◆ EXERCISE: Lines before the one containing "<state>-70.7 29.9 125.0" are left out; copy that line and every later line through the end of the data exactly.

==================================================

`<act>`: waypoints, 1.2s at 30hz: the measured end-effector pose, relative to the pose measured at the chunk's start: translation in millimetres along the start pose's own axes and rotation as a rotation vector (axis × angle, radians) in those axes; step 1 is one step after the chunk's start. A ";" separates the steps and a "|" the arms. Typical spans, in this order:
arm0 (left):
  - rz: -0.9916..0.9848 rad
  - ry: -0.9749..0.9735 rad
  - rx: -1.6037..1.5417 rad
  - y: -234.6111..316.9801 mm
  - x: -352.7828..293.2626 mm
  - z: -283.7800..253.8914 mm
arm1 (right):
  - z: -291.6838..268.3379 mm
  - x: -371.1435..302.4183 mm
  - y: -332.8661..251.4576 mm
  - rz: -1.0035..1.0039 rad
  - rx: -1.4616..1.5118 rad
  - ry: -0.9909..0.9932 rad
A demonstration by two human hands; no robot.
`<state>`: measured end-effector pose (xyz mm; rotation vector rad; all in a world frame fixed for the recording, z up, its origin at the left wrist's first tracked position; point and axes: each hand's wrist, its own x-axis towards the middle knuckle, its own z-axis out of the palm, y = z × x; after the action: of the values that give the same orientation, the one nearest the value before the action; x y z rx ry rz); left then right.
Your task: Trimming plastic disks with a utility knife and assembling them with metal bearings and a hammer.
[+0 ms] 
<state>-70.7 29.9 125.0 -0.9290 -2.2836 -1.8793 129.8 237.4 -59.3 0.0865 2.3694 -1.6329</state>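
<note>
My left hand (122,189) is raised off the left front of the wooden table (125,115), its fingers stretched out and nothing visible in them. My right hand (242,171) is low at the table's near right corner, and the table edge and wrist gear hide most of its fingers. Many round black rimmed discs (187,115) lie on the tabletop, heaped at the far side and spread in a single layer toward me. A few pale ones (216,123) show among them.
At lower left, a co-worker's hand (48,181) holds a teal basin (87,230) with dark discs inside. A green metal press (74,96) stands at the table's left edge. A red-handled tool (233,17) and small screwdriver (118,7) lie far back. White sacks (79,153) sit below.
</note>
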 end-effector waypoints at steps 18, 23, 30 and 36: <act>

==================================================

◆ OUTPUT OF THE EXERCISE:
<state>-70.7 29.9 125.0 -0.9290 -2.2836 -1.8793 129.8 237.4 -59.3 0.0865 2.3694 -1.6329</state>
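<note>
My left hand (122,189) is raised off the left front of the wooden table (125,115), its fingers stretched out and nothing visible in them. My right hand (242,171) is low at the table's near right corner, and the table edge and wrist gear hide most of its fingers. Many round black rimmed discs (187,115) lie on the tabletop, heaped at the far side and spread in a single layer toward me. A few pale ones (216,123) show among them.
At lower left, a co-worker's hand (48,181) holds a teal basin (87,230) with dark discs inside. A green metal press (74,96) stands at the table's left edge. A red-handled tool (233,17) and small screwdriver (118,7) lie far back. White sacks (79,153) sit below.
</note>
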 end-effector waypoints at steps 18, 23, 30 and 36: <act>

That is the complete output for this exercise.